WAFB First Alert Quickcast:May 7th WAFB First Alert Quickcast:
- isolated showers into the weekend
- Invest 90L has an 80% chance of becoming Ana
Areas of dense fog developed during the morning drive as our muggy Gulf air mass reached saturation -- relative humidity at 100% -- across much of the area. Thankfully, the morning sun dispatched that fog fairly quickly.
After a string of mainly dry days, we saw a bit more action on Doppler radar today, although coverage was still rather limited. And what rains did develop this afternoon -- a result of our moist air and daytime heating -- die off into the evening. Look for fair skies by the evening with clouds and pockets of fog slowly returning after midnight. It should be a dry start for Friday’s morning drive and bus ride with temperatures in the upper 60°s.
It’s another warm and somewhat humid Friday afternoon on the way with highs in the mid to upper 80°s for the WAFB viewing area.

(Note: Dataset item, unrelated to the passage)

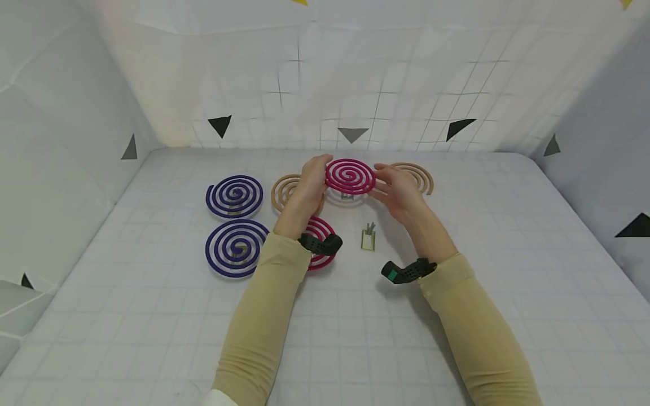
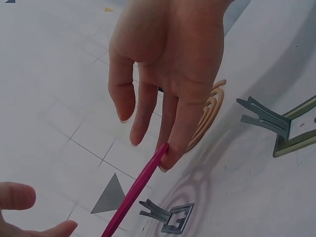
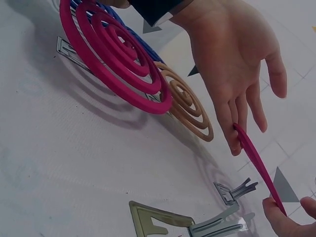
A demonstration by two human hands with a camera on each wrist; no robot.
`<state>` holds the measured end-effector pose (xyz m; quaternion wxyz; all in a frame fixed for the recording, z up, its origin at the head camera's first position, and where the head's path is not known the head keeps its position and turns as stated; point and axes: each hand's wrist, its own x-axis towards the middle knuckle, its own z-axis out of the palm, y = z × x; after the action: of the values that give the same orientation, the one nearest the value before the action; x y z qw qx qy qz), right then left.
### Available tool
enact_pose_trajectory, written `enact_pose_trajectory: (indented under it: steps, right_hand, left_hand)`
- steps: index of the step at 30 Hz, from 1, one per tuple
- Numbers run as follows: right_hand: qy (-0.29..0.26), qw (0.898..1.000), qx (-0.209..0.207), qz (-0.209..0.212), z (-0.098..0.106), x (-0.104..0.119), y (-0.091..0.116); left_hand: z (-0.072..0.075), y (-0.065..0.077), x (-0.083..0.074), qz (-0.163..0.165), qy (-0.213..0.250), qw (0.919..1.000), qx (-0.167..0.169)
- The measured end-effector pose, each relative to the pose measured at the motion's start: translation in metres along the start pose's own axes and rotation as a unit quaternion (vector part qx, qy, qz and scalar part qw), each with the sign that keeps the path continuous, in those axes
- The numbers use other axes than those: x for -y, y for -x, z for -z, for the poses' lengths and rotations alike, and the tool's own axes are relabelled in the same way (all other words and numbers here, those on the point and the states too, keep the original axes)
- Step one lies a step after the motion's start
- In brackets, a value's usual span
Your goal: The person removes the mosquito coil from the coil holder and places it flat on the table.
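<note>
A pink mosquito coil (image 1: 350, 176) is carried between both hands, held level above a small silver metal stand (image 2: 178, 218) at the back of the table; its shadow falls around that stand. Its left rim rests against the fingers of my left hand (image 1: 308, 189), whose thumb stays off it. On the opposite rim, my right hand (image 1: 398, 192) touches the coil with extended fingertips, thumb apart. Below my left wrist lies a second pink coil (image 3: 163, 104), partly hidden by the arm. A gold-toned stand (image 1: 368, 241) with raised prongs is in front of the carried coil.
Two dark blue coils (image 1: 236, 195) sit one behind the other at left. One tan coil (image 1: 276, 194) is partly behind my left hand, another tan coil (image 1: 428, 183) behind my right. White gridded walls (image 1: 386, 73) with dark triangles border the table (image 1: 355, 338).
</note>
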<state>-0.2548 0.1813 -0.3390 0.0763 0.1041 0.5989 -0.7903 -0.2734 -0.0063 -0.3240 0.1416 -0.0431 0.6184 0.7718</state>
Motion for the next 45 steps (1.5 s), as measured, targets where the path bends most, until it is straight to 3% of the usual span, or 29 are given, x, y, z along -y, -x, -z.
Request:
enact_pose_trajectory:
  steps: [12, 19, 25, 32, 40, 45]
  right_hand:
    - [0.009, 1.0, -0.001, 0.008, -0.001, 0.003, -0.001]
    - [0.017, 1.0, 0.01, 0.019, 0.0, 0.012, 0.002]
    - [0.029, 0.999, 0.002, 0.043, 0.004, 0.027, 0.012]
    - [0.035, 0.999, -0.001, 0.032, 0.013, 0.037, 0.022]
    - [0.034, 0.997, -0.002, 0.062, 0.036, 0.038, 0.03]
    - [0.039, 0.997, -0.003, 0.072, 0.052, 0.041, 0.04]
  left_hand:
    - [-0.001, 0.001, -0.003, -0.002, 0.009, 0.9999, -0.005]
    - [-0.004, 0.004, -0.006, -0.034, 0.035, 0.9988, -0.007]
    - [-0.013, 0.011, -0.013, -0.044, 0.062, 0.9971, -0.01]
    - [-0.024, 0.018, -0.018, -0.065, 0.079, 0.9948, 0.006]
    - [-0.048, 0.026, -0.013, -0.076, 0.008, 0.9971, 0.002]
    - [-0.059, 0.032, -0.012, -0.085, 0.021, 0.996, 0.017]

Given the set-up, spotty-to-isolated showers can be expected for the afternoon but whatever does develop won’t last long -- let’s call it rain chances at 20% or less. All in all, looking good for Friday evening’s ‘Live After Five,’ LSU Baseball, or anything else around the area.
Saturday's forecast? Ditto on Friday: upper 60°s for sunrise with pockets of fog, afternoon highs in the mid to upper 80°s and rain chances at 20% or less.
What about Mother’s Day? If you’ve been following our forecasts this week, we’ve been generally going with a 30% chance of afternoon showers for Sunday. The news is a little better as of this afternoon: we’ll go with just a 20% chance of rain and a forecast for the day that is nearly a carbon-copy of Friday and Saturday.
After that very wet April, our recent run of mostly-dry days has been welcomed. But we don’t want to get too dry, and it looks like Mother Nature will accommodate. A storm system over the Central Plains this weekend will send a cold front our way for early next week. Plan for scattered rains on Monday with scattered-to-likely rains on Tuesday. The extended guidance is somewhat divided on what happens after that -- does the front sweep through far enough to deliver a noticeable cool-down and a return of dry days or does it linger in the region as a stalled front that keeps our weather unsettled?
For now, we suspect only a limited drop in temperatures with this front and we are currently leaning to continued scattered rains for Wednesday and Thursday.
As for “Invest 90L” off the southeastern Atlantic Coast, the National Hurricane Center (NHC) has again increased the chances for tropical or sub-tropical development, now giving 90L an 80% chance of becoming Ana over the next two to 5 days (as of 12:45pm today). Based on the latest satellite presentations, it seems probable that the NHC will ‘upgrade’ 90L to Ana in the next two days and define it as a sub-tropical storm.
As a reminder, sub-tropical systems are hybrid systems caught midway between extra-tropical lows and fully tropical systems, showing some characteristics of both. While sub-tropical storms tend to be less energetic in terms of damage potential, they tend to be more expansive than tropical storms and hurricanes. Interests along the U.S. Eastern Seaboard -- especially the Carolinas -- need to pay close attention to this system, but it offers no threat to the Gulf.